[Action item]:
Pull out of the data below the stretch of lines bounded by the one containing "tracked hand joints" and the one containing "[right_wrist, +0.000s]", both bounds included, unchanged.

[Dataset records]:
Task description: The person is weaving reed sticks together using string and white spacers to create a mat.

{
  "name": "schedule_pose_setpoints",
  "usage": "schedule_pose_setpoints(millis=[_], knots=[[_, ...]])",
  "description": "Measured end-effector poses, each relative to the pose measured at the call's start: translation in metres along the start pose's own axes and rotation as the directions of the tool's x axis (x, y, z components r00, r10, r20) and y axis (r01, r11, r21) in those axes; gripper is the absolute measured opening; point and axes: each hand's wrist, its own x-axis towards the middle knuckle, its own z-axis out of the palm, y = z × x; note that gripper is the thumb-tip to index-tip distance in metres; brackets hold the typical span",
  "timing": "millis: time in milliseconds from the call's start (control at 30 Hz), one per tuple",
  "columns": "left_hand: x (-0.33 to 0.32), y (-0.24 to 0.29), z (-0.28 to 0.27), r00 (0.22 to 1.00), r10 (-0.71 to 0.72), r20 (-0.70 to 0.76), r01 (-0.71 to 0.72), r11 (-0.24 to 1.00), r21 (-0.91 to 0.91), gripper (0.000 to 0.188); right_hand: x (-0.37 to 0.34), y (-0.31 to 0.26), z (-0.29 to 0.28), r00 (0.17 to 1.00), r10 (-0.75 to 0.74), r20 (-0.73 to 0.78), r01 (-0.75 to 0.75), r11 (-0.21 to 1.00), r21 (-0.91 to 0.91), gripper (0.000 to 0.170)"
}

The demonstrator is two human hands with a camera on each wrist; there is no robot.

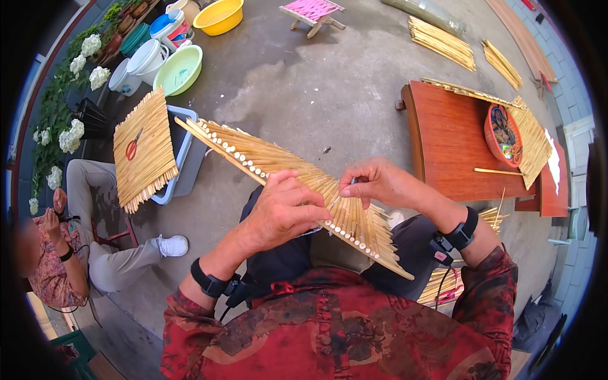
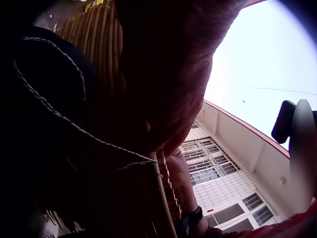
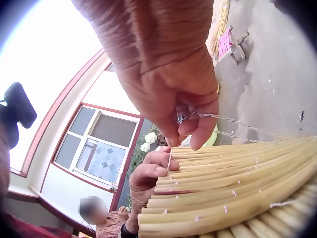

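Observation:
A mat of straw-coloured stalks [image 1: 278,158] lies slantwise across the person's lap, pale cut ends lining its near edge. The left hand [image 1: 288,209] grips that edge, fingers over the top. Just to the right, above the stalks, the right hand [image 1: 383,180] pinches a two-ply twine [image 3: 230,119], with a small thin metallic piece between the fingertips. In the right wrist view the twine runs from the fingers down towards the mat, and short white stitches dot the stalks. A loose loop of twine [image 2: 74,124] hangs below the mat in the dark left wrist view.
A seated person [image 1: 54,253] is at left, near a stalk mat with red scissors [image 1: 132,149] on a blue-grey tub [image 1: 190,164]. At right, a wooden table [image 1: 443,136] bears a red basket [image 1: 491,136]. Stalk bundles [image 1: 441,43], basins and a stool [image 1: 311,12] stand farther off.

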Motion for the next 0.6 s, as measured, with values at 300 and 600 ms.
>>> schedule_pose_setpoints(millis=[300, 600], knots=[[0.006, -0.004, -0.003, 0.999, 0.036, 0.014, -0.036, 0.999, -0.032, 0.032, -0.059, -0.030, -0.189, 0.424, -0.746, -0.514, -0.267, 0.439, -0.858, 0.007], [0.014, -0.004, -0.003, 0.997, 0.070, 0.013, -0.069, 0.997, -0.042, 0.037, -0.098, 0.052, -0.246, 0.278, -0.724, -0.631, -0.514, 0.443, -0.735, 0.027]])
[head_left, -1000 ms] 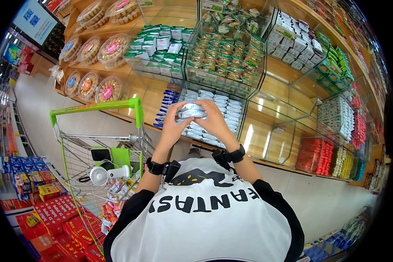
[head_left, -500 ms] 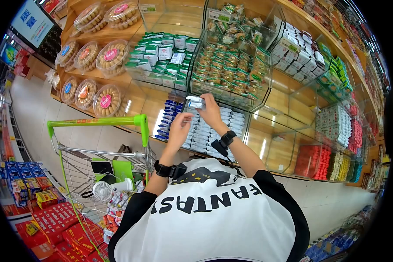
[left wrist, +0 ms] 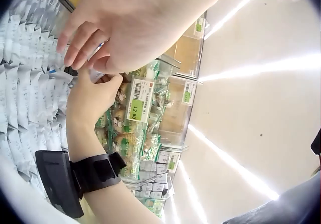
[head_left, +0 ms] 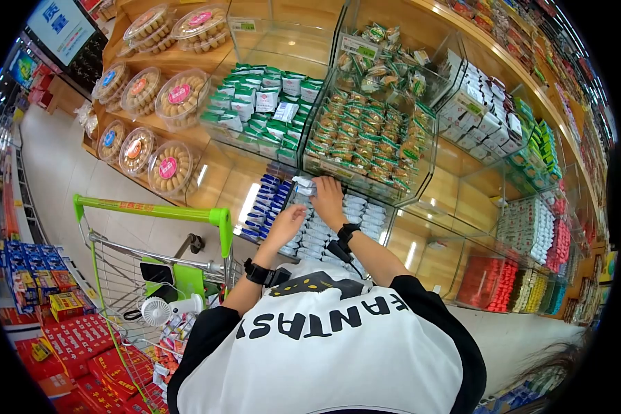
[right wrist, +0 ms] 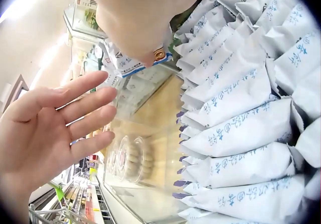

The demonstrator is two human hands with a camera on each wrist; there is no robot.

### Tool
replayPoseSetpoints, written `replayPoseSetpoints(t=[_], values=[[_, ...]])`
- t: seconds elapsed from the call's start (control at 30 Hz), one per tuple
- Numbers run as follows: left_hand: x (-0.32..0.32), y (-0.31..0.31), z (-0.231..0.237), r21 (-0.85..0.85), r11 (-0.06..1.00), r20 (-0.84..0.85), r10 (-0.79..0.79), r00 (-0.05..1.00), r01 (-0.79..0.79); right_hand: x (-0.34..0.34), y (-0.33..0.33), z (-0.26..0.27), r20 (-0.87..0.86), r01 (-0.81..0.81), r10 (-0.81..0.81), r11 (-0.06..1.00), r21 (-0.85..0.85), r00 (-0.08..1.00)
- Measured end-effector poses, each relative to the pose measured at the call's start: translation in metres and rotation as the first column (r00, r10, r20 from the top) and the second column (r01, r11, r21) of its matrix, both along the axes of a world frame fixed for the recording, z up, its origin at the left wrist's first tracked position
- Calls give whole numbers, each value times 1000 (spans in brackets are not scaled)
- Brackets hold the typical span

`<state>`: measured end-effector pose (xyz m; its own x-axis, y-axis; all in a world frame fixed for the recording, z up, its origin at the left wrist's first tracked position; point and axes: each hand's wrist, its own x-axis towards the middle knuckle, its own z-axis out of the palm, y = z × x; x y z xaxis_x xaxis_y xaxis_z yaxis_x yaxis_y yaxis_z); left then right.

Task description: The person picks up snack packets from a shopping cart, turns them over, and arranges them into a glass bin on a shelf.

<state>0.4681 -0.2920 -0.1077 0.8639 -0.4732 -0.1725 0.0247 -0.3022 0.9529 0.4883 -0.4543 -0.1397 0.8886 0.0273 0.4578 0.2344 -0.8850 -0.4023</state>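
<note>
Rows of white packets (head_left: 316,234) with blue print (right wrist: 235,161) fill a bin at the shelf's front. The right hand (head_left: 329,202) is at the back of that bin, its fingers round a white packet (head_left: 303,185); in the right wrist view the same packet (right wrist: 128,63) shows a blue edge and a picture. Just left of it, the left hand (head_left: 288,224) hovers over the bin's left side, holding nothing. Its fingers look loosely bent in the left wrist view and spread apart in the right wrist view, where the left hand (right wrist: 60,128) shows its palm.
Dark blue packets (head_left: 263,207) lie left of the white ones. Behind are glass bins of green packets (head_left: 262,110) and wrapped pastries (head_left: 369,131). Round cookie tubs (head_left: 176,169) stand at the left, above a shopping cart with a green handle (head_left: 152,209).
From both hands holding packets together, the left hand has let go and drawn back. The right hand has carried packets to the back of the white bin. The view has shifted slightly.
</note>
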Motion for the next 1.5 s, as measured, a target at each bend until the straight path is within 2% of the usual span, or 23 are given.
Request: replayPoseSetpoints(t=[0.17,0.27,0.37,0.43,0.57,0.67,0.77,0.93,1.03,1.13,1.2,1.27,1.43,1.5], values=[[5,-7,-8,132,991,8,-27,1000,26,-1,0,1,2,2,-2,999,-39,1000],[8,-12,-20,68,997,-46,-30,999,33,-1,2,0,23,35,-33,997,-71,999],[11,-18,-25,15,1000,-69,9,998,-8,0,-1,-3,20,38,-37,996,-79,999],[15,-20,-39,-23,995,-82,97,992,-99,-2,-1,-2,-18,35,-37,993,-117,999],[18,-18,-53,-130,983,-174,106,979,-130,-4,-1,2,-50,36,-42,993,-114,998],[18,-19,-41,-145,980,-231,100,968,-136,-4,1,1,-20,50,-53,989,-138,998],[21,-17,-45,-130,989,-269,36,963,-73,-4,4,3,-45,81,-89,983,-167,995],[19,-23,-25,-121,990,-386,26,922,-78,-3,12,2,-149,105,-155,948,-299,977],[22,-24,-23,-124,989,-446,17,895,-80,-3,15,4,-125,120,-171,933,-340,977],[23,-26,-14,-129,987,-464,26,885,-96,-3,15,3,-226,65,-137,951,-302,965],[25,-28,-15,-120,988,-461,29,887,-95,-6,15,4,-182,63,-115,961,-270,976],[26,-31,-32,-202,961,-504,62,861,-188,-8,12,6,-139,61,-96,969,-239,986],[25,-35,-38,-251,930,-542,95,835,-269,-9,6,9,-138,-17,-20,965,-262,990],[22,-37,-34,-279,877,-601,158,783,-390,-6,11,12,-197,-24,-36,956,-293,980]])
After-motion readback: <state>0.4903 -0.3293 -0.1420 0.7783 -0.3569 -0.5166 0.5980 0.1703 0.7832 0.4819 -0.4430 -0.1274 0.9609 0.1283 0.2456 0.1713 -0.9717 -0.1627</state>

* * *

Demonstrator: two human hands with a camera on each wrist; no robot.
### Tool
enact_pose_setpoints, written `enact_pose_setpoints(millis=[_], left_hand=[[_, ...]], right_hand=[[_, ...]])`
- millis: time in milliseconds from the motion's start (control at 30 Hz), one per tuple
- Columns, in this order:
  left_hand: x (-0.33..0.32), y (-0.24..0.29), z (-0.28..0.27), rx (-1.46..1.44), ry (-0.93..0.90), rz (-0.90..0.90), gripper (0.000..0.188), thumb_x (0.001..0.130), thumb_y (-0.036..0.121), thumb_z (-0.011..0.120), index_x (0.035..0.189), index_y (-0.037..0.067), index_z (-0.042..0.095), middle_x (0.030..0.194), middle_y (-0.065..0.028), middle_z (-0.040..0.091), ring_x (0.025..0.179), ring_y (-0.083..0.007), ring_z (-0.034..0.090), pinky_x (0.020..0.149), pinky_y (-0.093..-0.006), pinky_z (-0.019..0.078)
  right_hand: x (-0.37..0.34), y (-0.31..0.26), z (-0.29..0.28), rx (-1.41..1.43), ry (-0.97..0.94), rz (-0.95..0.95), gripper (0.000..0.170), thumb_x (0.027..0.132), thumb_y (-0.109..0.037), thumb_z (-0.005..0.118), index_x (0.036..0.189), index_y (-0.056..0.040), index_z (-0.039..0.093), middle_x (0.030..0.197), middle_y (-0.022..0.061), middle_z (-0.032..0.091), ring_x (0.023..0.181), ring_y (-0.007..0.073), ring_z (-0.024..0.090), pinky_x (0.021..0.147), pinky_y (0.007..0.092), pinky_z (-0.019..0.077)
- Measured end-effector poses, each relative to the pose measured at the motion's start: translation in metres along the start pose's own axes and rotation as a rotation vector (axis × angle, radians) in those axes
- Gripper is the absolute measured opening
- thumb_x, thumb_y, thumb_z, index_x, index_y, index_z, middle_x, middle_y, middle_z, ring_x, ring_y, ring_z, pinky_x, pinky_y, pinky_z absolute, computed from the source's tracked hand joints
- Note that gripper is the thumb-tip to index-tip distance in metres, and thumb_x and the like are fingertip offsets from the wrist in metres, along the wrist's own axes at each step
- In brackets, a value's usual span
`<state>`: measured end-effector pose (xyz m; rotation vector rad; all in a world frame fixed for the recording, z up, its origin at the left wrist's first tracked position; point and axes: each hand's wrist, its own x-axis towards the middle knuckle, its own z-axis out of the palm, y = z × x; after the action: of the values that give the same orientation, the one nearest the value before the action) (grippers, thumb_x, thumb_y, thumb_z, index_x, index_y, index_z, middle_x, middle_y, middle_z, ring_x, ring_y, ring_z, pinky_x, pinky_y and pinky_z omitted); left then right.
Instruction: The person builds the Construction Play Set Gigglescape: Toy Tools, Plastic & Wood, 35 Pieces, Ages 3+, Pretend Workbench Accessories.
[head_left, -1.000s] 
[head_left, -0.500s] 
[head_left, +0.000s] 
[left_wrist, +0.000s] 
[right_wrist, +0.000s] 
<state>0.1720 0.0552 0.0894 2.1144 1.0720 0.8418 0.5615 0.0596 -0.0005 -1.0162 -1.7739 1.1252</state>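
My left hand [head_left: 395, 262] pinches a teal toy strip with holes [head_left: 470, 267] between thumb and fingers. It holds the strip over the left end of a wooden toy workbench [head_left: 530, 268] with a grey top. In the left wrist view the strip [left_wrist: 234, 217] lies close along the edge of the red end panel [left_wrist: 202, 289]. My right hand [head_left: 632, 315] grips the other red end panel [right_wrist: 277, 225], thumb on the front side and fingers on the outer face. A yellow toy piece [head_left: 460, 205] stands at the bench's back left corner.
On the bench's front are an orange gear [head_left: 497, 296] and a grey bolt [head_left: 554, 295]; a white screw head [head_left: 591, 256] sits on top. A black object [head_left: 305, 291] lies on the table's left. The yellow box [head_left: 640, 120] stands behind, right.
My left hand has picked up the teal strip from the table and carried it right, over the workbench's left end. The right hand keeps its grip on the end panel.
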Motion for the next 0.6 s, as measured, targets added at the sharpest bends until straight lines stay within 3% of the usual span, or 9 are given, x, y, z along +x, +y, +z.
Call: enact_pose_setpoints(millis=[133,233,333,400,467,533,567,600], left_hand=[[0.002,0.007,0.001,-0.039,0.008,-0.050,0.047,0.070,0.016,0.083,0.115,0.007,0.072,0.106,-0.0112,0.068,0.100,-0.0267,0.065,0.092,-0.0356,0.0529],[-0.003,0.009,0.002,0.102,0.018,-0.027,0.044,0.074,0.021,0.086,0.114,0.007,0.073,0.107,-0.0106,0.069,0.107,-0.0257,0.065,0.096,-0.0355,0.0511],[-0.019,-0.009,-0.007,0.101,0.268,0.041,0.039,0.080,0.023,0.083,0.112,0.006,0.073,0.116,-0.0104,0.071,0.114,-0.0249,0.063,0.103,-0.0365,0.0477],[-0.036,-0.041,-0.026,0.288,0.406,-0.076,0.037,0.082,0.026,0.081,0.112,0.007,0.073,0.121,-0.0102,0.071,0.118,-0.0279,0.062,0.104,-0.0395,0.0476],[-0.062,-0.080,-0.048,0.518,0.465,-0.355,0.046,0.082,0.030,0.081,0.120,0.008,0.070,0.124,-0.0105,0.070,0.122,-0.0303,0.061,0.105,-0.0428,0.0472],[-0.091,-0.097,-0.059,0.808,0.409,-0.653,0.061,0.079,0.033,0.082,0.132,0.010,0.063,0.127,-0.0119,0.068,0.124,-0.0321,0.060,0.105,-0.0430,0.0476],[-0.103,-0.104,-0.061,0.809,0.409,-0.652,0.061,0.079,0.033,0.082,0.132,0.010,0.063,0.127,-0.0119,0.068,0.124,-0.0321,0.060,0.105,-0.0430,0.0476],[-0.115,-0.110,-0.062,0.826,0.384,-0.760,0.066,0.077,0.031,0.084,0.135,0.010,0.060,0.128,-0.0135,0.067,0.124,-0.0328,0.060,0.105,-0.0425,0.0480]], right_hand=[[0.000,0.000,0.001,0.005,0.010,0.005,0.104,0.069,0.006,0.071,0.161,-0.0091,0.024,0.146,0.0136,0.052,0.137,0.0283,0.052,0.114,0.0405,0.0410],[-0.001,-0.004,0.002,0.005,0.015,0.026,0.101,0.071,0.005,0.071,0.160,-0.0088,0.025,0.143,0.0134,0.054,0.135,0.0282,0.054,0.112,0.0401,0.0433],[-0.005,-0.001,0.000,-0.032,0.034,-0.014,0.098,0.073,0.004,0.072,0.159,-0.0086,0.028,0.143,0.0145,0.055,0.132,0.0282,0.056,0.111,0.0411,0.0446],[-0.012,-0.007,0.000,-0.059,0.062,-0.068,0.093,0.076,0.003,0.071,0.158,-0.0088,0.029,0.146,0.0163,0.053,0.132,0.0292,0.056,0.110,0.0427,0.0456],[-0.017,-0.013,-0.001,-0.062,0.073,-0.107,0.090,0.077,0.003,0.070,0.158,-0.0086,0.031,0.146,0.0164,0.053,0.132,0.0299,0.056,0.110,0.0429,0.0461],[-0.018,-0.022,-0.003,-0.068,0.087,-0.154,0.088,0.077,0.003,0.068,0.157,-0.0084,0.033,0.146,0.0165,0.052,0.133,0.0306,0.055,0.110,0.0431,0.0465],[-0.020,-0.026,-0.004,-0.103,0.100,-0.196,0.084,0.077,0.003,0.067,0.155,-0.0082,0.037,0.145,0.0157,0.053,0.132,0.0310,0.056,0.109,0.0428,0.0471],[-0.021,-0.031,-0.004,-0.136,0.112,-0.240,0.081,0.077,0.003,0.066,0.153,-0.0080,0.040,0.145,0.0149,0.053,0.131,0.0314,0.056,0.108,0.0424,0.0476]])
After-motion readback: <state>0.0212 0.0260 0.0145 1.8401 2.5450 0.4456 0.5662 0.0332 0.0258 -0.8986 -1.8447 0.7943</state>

[Result of this task]:
- thumb_x, thumb_y, thumb_z, index_x, index_y, index_z, middle_x, middle_y, middle_z, ring_x, ring_y, ring_z, pinky_x, pinky_y, pinky_z absolute, computed from the source's tracked hand joints
- Note that gripper is the thumb-tip to index-tip distance in metres, and thumb_x and the like are fingertip offsets from the wrist in metres, along the wrist's own axes at each step
- In brackets, a value's usual span
`<state>`: measured end-effector pose (xyz m; rotation vector rad; all in a world frame fixed for the recording, z up, its origin at the left wrist's first tracked position; point and axes: each hand's wrist, its own x-axis towards the middle knuckle, its own z-axis out of the palm, y = z × x; after the action: of the values that give the same orientation, the one nearest the value before the action) (grippers, thumb_x, thumb_y, thumb_z, index_x, index_y, index_z, middle_x, middle_y, middle_z, ring_x, ring_y, ring_z, pinky_x, pinky_y and pinky_z omitted); left then right.
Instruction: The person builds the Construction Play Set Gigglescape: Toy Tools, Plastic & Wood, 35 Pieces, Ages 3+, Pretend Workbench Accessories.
[head_left, -1.000s] 
[head_left, -0.500s] 
[head_left, +0.000s] 
[left_wrist, +0.000s] 
[right_wrist, +0.000s] 

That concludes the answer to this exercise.